Sobre todos nosotros urge el deber
de conquistar la verdadera libertad de los hijos de Dios, para poder ser fieles
al Evangelio y fomentar en todos los acontecimientos y situaciones los valores
del Reino de Dios en el mundo.
Cada uno de los cristianos debe
luchar contra todas las vinculaciones que le atan a un egoísmo personal o de
grupo, para que su labor, su profesión, su familia, su negocio, su persona,
estén verdaderamente al servicio del Reino, en colaboración con todas las demás
personas de buena voluntad.
Pero además la Iglesia, como
Institución, debe desvincularse de toda atadura concreta con cualquier clase de
poder público, económico o social, corriendo aún el riesgo de ser perseguida y
criticada o de carecer de recursos económicos o de posibilidades de apoyo, para
estar siempre al servicio, como Cristo, de los que sufren, de los más pobres y
necesitados y dar el testimonio de pobreza que todos los hombres necesitan en
función de la justicia y el amor.
Queremos poner término a esta Carta
con un llamado a la conciencia de nuestros hermanos en la fe.
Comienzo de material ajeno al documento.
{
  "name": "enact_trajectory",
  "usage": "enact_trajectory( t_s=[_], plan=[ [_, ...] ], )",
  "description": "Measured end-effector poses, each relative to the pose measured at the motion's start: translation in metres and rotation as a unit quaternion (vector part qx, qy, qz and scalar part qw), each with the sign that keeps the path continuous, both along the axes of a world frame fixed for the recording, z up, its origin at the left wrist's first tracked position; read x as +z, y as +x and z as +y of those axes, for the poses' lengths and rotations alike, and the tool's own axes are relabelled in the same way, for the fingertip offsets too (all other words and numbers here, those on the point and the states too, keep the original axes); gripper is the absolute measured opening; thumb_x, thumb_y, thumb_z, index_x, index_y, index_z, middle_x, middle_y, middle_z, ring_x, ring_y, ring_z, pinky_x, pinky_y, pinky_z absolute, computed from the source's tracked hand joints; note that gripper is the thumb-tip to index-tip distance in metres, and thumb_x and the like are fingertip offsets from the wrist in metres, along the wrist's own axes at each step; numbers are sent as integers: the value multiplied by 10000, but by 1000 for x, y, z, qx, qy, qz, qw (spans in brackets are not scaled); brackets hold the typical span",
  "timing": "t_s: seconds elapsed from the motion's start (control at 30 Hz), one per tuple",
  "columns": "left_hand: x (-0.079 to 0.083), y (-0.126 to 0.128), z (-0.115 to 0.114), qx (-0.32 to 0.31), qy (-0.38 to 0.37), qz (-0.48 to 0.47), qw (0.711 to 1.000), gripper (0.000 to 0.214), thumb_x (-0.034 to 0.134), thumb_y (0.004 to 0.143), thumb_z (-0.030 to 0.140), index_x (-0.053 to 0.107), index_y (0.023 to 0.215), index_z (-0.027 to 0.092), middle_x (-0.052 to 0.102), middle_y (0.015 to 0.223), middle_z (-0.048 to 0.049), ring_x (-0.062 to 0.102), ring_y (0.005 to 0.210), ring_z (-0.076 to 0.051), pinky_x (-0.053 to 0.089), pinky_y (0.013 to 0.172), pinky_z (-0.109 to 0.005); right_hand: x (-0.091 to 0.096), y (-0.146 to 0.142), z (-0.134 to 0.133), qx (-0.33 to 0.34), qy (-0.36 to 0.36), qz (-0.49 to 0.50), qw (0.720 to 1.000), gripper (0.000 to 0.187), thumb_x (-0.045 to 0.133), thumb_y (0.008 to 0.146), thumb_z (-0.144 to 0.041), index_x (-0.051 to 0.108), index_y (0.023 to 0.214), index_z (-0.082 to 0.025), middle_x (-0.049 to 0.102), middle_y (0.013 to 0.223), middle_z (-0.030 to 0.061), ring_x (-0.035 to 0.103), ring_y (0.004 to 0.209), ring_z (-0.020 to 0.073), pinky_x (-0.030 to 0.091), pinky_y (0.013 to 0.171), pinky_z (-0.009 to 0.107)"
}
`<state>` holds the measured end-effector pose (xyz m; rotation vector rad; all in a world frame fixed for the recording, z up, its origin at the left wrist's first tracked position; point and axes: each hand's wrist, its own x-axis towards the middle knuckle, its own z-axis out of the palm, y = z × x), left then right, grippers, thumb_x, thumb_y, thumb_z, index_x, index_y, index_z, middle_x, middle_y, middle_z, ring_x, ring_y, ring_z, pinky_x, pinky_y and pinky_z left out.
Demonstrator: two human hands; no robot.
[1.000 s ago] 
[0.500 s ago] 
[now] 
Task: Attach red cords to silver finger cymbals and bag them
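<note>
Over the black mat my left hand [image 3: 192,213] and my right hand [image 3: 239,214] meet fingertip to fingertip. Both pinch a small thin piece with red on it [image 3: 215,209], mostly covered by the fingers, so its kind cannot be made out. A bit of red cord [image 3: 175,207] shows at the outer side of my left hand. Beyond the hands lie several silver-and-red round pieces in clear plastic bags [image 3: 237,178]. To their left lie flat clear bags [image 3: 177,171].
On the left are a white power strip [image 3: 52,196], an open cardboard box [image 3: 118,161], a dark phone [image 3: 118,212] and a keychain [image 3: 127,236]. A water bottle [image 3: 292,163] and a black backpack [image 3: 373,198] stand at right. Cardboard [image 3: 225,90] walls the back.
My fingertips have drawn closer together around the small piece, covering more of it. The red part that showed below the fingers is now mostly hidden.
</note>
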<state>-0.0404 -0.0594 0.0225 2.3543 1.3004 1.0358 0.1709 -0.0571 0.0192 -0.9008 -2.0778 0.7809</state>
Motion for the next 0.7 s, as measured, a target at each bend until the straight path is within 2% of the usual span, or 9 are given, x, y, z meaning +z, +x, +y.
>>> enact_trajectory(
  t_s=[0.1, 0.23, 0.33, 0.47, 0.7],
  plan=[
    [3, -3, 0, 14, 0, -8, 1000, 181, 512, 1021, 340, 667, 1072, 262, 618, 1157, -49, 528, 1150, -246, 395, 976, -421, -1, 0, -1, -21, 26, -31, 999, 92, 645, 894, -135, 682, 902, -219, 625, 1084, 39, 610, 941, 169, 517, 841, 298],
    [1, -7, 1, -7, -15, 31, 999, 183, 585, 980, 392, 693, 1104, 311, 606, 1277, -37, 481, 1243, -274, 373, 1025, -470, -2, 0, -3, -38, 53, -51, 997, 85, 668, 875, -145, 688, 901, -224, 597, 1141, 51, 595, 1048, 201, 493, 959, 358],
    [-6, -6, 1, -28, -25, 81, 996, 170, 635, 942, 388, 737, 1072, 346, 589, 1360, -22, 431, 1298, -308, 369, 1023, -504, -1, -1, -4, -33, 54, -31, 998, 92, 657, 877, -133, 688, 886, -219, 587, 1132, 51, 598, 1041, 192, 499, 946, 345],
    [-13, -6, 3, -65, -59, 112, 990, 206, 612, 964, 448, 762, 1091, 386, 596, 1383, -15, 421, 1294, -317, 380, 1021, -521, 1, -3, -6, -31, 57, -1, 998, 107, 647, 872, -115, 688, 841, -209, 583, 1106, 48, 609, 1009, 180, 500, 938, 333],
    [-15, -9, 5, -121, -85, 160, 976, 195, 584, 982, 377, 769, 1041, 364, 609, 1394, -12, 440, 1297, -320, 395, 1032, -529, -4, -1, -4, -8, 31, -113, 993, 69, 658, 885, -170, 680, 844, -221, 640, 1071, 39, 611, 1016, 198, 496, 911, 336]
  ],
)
La pobreza, elegida por el Señor
para su vida terrena, nos exige a todos una seria revisión.
Pobre de espíritu es
fundamentalmente quien logra plena libertad para ponerse al servicio de los
demás, compartiendo lo que es, lo que hace y lo que posee.
Nada más alejado de este espíritu de
pobreza —indispensable para ser auténticamente cristiano— que el acaparamiento
de los bienes que la población necesita. Lo superfluo, lo que no es requerido
por la propia necesidad, no puede ser retenido en forma improductiva para el
bien común, y menos cuando la angustia y hasta la desesperación muerden el
corazón de muchos hermanos nuestros (35).
Consideramos igualmente pecado de
omisión no poner, por comodidad o egoísmo, al servicio de los demás los bienes
culturales, morales y familiares para contribuir a la promoción de otras clases
sociales, a fin de que participen también de estos bienes.
Nuestro mensaje es evangélico, está
cargado de la urgencia de nuestra responsabilidad. No tiene ningún sentido
político, está por encima de cualquier partidismo. Desde ya protestamos por
cualquier utilización de esta clase, que pudiera hacerse de nuestras palabras,
que están dirigidas a la comunidad católica para su reflexión, buscando la
conversión que exige el Señor.
Estas son las normas de conducta, y
de estilo de vida que creemos nuestro deber entregar a los católicos. Decimos
la palabra profética: “Quien tenga oídos para oir, oiga” (36).
Al cerrar esta Carta invocamos a la
Virgen Santísima, figura preeminente del Adviento, quien, al aceptar la
maternidad del Hijo de Dios aceptó la maternidad de los hombres.
Madre de Dios y Madre nuestra, Madre
de la Iglesia toda, quiera Ella velar sobre nosotros para hacernos menos
indignos de ser discípulos de su Hijo y
quiera enseñarnos a proclamar la grandeza del Señor que “hace proezas con su
brazo: dispersa a los soberbios de corazón, derriba del trono a los poderosos,
y enaltece a los humildes, a los hambrientos los colma de bienes, y a los ricos
los despide vacíos” (37). Este fue su canto de gloria al Señor; sea éste
nuestro camino y nuestra esperanza.
Esta esperanza, dinámica de nuestra
fe de cristianos, anime nuestros esfuerzos.
Confiamos, ciertamente, en la
capacidad de reacción y en la generosidad de nuestro pueblo, mil veces mostrada
en su breve historia.
Creemos, confirmando nuestra
confianza, en la acción del Espíritu y en la potencia de la gracia.
Creemos que el Reino ha de venir en
su plenitud y que todo lo construye misteriosamente.
Bajo esta luz alentadora deseamos
que Cristo, nacido en un pesebre y conocido por el hijo del carpintero de un
Pueblito perdido de Galilea, nos enseñe a todos en esta Navidad a “buscar
primero el Reino de Dios y su justicia”.
Dada en Montevideo, a primero de
diciembre del año del Señor, mil novecientos sesenta y siete.